[SPARK-46547][SS] Swallow non-fatal exception in maintenance task to avoid deadlock between maintenance thread and streaming aggregation operator

[anishshri-db]

What changes were proposed in this pull request?

Swallow non-fatal exception in maintenance task to avoid deadlock between maintenance thread and streaming aggregation operator

Why are the changes needed?

This change fixes a race condition that causes a deadlock between the task thread and the maintenance thread. This is primarily only possible with the streaming aggregation operator. In this case, we use 2 physical operators - StateStoreRestoreExec and StateStoreSaveExec. The first one opens the store in read-only mode and the 2nd one does the actual commit.

However, the following sequence of events creates an issue

1. Task thread runs the StateStoreRestoreExec and gets the store instance and thereby the DB instance lock
2. Maintenance thread fails with an error for some reason
3. Maintenance thread takes the loadedProviders lock and tries to call close on all the loaded providers
4. Task thread tries to execute the StateStoreRDD for the StateStoreSaveExec operator and tries to acquire the loadedProviders lock which is held by the thread above

So basically if the maintenance thread is interleaved between the restore/save operations, there is a deadlock condition based on the loadedProviders lock and the DB instance lock.
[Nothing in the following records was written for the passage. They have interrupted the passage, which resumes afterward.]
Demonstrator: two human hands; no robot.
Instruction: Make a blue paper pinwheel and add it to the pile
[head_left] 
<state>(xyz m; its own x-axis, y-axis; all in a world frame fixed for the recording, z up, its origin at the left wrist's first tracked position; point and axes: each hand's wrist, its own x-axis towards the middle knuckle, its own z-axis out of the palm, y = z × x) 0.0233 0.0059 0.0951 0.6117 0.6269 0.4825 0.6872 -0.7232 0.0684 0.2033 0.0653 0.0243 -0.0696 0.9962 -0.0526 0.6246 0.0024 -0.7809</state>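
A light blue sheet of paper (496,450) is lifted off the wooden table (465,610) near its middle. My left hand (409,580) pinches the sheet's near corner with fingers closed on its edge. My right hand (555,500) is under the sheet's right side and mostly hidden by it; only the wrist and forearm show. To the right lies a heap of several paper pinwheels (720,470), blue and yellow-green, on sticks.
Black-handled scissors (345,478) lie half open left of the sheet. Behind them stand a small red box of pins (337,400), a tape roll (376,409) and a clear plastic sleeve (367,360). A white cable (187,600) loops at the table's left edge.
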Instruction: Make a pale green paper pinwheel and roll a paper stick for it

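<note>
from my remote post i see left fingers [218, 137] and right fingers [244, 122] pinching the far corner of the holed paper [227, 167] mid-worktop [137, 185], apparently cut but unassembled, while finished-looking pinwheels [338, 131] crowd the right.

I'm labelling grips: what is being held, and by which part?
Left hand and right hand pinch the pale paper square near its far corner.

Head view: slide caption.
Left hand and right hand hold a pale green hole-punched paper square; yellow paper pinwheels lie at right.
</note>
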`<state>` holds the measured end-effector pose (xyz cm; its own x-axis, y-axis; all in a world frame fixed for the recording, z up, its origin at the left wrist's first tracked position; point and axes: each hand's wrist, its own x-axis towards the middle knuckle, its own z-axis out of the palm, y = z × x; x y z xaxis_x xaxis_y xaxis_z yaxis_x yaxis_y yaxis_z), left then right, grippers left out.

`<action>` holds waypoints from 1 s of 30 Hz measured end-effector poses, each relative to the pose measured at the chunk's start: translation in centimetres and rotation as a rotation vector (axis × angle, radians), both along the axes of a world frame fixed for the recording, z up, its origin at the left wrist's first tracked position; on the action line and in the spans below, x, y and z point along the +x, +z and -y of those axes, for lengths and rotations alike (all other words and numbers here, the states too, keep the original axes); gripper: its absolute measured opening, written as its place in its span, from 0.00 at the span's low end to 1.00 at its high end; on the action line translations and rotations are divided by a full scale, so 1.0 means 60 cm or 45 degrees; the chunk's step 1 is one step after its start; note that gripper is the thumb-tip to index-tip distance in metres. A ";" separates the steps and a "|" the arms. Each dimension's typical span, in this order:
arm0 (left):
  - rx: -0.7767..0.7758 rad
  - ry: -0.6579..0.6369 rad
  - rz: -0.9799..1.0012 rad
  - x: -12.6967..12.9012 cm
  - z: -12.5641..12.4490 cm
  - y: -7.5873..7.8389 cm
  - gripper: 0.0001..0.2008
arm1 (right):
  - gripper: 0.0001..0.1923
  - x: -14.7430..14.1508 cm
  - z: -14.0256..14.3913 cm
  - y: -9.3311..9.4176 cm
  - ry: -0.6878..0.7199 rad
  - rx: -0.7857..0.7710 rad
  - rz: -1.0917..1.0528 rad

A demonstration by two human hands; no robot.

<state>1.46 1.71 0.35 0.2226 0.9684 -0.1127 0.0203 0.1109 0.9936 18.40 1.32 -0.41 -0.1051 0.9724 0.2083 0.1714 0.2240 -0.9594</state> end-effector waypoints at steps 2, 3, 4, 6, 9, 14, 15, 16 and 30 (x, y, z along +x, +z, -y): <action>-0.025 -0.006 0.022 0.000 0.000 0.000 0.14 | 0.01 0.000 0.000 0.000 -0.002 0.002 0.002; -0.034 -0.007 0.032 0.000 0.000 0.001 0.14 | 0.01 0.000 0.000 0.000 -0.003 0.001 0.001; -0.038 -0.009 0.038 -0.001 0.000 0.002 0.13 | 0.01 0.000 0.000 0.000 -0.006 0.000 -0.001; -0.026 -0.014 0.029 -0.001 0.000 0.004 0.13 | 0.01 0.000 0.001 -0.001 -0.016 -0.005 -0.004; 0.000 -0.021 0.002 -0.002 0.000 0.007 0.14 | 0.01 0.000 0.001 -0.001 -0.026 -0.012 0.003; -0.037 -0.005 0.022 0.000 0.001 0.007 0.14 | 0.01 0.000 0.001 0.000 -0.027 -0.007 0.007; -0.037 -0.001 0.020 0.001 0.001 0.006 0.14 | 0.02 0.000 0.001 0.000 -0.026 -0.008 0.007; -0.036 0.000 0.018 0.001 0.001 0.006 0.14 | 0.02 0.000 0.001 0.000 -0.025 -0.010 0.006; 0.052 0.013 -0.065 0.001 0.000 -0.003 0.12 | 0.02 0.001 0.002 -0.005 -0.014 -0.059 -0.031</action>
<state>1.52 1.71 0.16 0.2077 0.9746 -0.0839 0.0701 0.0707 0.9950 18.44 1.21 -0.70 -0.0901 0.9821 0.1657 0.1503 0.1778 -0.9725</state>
The fix proposes to simply release the resources at the end of the StateStoreRestoreExec operator (note that abort for ReadStateStore is likely a misnomer - but we choose to follow the already provided API in this case)

Relevant Logs:
Link - https://github.com/anishshri-db/spark/actions/runs/7356847259/job/20027577445?pr=4

2023-12-27T09:59:02.6362466Z 09:59:02.635 WARN org.apache.spark.sql.execution.streaming.state.StateStore: Error in maintenanceThreadPool
2023-12-27T09:59:02.6365616Z java.io.FileNotFoundException: File file:/home/runner/work/spark/spark/target/tmp/spark-8ef51f34-b9de-48f2-b8df-07e14599b4c9/state/0/1 does not exist
2023-12-27T09:59:02.6367861Z 	at org.apache.hadoop.fs.RawLocalFileSystem.listStatus(RawLocalFileSystem.java:733)
2023-12-27T09:59:02.6369383Z 	at org.apache.hadoop.fs.DelegateToFileSystem.listStatus(DelegateToFileSystem.java:177)
2023-12-27T09:59:02.6370693Z 	at org.apache.hadoop.fs.ChecksumFs.listStatus(ChecksumFs.java:571)
2023-12-27T09:59:02.6371781Z 	at org.apache.hadoop.fs.FileContext$Util$1.next(FileContext.java:1940)
2023-12-27T09:59:02.6372876Z 	at org.apache.hadoop.fs.FileContext$Util$1.next(FileContext.java:1936)
2023-12-27T09:59:02.6373967Z 	at org.apache.hadoop.fs.FSLinkResolver.resolve(FSLinkResolver.java:90)
2023-12-27T09:59:02.6375104Z 	at org.apache.hadoop.fs.FileContext$Util.listStatus(FileContext.java:1942)
2023-12-27T09:59:02.6376676Z 09:59:02.636 WARN org.apache.spark.sql.execution.streaming.state.StateStore: Error running maintenance thread
2023-12-27T09:59:02.6379079Z java.io.FileNotFoundException: File file:/home/runner/work/spark/spark/target/tmp/spark-8ef51f34-b9de-48f2-b8df-07e14599b4c9/state/0/1 does not exist
2023-12-27T09:59:02.6381083Z 	at org.apache.hadoop.fs.RawLocalFileSystem.listStatus(RawLocalFileSystem.java:733)
2023-12-27T09:59:02.6382490Z 	at org.apache.hadoop.fs.DelegateToFileSystem.listStatus(DelegateToFileSystem.java:177)
2023-12-27T09:59:02.6383816Z 	at org.apache.hadoop.fs.ChecksumFs.listStatus(ChecksumFs.java:571)
2023-12-27T09:59:02.6384875Z 	at org.apache.hadoop.fs.FileContext$Util$1.next(FileContext.java:1940)
2023-12-27T09:59:02.6386294Z 	at org.apache.hadoop.fs.FileContext$Util$1.next(FileContext.java:1936)
2023-12-27T09:59:02.6387439Z 	at org.apache.hadoop.fs.FSLinkResolver.resolve(FSLinkResolver.java:90)
2023-12-27T09:59:02.6388674Z 	at org.apache.hadoop.fs.FileContext$Util.listStatus(FileContext.java:1942)
...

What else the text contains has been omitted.